Level 1 Basic Bicycle Boulevard- signs, pavement markings
Level 2 Enhanced Bicycle Boulevard- way-finding signs, reduced delays at intersections
Level 3 Limited Traffic Calming- intersection bulb-outs
Level 4 Significant Traffic Calming- neck-downs
Level 5 Traffic Diversion


Level 5 calls for diverters: This
is called out only if level 4 doesn't
work after two years.
The problem is the Bike Committee has already twice voted on significant traffic calming for Horton Street in years past.  Both times the city council has overridden the committee's findings.  The last time the committee voted unanimously to add such calming, councilwoman Nora Davis explained her veto to the committee, "I have no problem putting paint on the asphalt [pavement markings]" but anything more dramatic than that would draw a veto from her and consequently also from the council majority.

In the intervening two and a half years since the last council veto shutting down Horton Street traffic calming, the city has commissioned and now encoded the $200,000 Alta study.

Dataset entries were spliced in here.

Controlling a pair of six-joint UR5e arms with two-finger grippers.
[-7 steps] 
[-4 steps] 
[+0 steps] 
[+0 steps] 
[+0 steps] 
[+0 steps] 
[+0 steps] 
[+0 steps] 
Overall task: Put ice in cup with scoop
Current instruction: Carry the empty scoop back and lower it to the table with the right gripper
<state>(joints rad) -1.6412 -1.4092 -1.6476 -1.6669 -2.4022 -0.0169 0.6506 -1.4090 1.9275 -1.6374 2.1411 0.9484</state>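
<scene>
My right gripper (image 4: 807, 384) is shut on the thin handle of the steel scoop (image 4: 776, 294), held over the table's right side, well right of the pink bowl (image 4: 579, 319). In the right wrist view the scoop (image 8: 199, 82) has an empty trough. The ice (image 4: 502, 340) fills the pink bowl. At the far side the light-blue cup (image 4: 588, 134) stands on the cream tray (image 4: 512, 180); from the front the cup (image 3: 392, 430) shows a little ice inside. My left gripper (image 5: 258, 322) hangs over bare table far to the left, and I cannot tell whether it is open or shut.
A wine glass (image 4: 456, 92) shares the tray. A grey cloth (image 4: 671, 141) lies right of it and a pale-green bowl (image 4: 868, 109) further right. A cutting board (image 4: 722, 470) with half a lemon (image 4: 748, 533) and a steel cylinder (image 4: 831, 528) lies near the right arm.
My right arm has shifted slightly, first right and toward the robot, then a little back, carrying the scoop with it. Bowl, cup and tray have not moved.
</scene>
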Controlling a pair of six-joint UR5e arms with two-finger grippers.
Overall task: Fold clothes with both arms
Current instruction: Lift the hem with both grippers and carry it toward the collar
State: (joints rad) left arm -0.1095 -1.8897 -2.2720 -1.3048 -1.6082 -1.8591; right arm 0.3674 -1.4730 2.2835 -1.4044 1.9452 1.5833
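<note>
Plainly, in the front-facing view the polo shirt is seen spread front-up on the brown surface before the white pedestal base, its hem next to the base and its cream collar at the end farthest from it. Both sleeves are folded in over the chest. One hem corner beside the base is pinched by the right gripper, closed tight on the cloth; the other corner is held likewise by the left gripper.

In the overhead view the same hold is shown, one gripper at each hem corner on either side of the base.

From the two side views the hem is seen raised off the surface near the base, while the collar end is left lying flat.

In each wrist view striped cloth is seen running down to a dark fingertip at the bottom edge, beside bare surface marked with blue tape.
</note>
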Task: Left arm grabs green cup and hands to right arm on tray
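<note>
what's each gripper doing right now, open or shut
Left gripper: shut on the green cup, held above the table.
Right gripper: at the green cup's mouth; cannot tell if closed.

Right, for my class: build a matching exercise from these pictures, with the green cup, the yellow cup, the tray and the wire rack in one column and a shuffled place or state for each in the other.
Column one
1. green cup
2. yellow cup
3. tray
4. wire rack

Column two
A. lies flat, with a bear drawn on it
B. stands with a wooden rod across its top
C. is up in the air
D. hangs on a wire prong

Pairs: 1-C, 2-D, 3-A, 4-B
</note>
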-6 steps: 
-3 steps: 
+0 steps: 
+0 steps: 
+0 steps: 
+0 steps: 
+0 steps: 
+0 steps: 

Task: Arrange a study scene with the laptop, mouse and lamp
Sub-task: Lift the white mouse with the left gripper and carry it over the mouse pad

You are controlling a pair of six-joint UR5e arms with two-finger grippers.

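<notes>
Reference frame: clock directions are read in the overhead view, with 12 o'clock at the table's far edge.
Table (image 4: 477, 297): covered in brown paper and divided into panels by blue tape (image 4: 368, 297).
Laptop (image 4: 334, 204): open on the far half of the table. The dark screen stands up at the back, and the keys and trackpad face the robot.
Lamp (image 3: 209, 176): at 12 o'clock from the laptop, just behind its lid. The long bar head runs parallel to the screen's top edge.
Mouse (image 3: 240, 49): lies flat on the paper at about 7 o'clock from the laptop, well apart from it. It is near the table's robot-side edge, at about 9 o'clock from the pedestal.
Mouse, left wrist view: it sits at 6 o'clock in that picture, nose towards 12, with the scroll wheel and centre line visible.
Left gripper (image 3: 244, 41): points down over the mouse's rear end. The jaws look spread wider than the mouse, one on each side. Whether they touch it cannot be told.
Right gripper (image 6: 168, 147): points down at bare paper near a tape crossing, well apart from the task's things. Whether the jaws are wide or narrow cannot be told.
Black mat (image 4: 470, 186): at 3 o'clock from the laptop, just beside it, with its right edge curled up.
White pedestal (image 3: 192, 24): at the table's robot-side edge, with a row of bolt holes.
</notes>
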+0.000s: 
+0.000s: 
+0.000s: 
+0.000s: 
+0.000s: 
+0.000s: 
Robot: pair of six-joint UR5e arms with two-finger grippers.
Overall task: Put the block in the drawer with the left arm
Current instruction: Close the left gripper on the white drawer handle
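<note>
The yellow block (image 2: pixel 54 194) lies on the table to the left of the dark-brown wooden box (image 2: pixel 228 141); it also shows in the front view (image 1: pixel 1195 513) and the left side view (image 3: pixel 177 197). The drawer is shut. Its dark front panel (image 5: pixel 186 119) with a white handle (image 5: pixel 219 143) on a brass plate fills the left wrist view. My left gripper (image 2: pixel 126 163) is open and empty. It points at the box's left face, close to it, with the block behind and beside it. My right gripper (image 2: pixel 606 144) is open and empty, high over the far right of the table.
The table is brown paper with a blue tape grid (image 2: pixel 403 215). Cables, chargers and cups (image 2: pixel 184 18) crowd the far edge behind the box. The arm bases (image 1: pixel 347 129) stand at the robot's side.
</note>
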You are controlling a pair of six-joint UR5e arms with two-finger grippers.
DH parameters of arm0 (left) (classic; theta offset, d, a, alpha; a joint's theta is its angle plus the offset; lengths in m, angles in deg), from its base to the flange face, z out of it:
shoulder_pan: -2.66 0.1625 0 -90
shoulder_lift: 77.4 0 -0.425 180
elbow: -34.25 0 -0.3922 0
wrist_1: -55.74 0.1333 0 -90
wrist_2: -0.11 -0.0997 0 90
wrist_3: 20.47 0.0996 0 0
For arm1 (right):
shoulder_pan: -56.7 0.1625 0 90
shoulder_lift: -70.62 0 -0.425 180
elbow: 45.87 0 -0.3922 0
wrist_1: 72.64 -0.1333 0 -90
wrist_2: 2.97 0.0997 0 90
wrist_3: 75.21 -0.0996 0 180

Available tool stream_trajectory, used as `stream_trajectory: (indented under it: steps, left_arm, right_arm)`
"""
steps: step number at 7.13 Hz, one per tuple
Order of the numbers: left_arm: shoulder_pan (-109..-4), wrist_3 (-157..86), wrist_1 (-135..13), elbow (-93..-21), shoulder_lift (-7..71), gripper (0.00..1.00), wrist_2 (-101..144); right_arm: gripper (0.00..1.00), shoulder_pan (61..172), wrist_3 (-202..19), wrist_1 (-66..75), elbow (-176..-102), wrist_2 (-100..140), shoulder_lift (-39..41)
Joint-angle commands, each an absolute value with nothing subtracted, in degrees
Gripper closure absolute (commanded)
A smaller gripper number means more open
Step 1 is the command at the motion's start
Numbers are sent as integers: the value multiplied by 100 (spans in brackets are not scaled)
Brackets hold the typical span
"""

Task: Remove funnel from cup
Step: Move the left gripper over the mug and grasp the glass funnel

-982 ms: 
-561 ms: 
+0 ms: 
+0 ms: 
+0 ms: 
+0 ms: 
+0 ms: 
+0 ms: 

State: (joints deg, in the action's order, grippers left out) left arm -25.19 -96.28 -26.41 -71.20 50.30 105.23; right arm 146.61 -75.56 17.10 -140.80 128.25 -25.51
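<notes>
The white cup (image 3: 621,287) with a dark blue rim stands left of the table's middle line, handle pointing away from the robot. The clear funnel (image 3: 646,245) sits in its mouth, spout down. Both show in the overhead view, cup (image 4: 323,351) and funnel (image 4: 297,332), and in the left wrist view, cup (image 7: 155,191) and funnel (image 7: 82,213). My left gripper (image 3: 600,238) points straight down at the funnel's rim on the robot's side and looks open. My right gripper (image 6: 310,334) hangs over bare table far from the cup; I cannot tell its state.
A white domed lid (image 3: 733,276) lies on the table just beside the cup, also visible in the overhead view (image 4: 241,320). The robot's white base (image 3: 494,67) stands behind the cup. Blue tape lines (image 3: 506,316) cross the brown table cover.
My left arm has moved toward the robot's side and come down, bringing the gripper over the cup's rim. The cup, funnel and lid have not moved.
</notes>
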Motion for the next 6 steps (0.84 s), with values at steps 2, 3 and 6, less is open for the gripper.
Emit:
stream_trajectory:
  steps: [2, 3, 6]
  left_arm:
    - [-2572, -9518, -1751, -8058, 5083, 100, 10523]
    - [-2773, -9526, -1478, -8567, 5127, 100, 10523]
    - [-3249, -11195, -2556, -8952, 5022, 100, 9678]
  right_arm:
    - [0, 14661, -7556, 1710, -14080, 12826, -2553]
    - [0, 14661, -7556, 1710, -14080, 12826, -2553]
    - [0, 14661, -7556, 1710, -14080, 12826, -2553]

While we acknowledge Ms Davis' forthrightness in explaining to the people why they shouldn't expect safe biking routes in town, we call on the rest of the council to abide by the new Bike Plan they have adopted.  The fact that other such documents have been subverted in the past by the council should not serve as a precedent for inaction on Horton Street.  It's never too late to start working towards livability and rational public policy.  Let's make bicycling safe on the Horton Street Bicycle Boulevard.  It's time for a choker on Horton Street.



6 comments:

  1. You seem to be fighting the "Tide". The only simple way to conquer it would be to go with the flow. Try it.

    ReplyDelete
    Replies
    1. If you re-read the first part, you'll see I'm giving the City Council three choices:
      1) Follow the Bike Plan
      2) Amend the Plan to make more vehicles on a bike blvd legal
      3) Amend the Plan to get rid of non-complying bike blvds
      I don't see how I can be any more Taoist than that and still call what they do public policy.

      Delete
  2. Don't worry Brian- By the time the City gets around to making a decision on the Bike plan, all of the traffic will be gone because people will be using flying cars. You will have Horton Street all to yourself.

    ReplyDelete
    Replies
    1. Yes, it IS in the (bad) politicians interest to continue to kick this can down the road. Anytime they do something, someone's toes get stepped on. That's the nature of elected political office of course. It's so much easier to do nothing than to risk special interest uprising and the resultant possible loss of personal power.

      Delete
  3. What's the point anyways? Until cyclists start following the laws, this is an exercise in futility.

    ReplyDelete
    Replies
    1. Yes, people break the law. Does that mean we need to dispel law? Have you ever seen a car roll through a stop sign without coming to a complete stop? If you have, does that mean allowing cars to use roads is an exercise in futility? Should we stop cars from using roads because they run stop signs? Until drivers start following the laws, this is an exercise in futility, right?.